What the task requires.
Only certain lines below are wanted: those starting at the line containing "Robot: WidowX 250" and ending at the line containing "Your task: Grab", both included, each retyped exactly.

***** Source records *****

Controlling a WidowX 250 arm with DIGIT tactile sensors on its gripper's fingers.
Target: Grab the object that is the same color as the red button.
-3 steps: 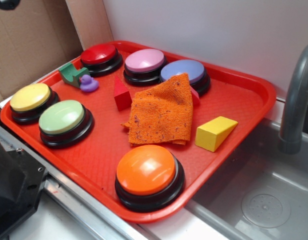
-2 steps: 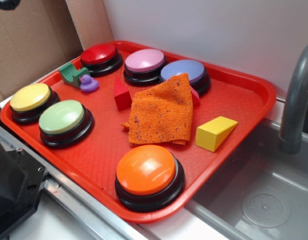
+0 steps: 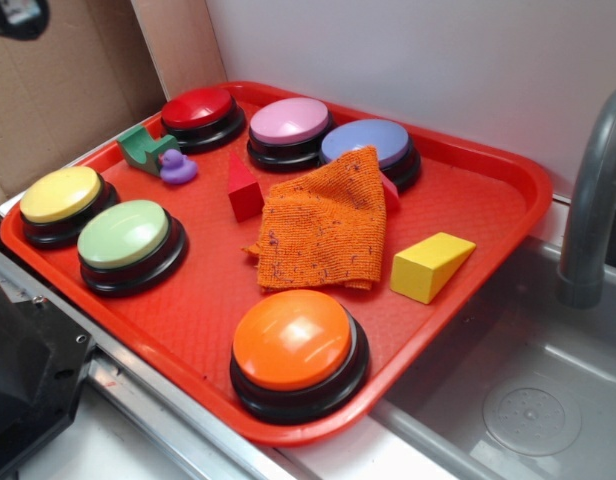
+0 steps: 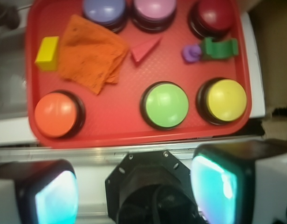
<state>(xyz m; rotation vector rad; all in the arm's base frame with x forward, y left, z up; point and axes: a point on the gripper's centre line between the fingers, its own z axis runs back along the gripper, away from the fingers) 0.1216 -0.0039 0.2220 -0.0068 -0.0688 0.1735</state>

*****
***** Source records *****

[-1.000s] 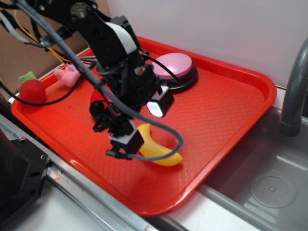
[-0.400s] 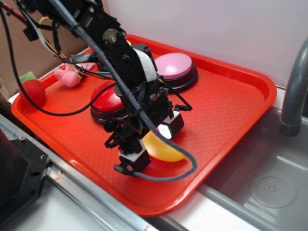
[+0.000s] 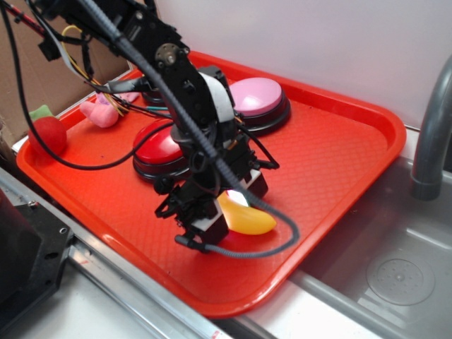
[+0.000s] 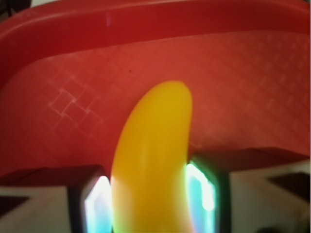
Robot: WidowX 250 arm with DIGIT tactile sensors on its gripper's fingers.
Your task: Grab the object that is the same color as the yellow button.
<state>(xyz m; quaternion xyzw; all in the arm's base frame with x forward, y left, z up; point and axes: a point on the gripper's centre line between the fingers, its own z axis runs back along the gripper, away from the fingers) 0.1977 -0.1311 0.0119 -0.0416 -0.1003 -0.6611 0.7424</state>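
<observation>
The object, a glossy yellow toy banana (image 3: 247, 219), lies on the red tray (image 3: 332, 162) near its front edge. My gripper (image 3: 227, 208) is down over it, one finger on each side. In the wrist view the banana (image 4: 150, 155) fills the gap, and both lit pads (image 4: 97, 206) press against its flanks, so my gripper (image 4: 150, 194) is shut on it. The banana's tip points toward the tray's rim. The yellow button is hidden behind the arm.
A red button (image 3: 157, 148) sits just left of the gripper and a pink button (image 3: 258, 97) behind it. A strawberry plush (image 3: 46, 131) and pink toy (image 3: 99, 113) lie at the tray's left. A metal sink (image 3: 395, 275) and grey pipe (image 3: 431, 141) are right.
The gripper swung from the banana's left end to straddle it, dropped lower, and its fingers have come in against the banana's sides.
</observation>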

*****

Expected answer.
Robot: WidowX 250 arm with DIGIT tactile sensors on its gripper's fingers.
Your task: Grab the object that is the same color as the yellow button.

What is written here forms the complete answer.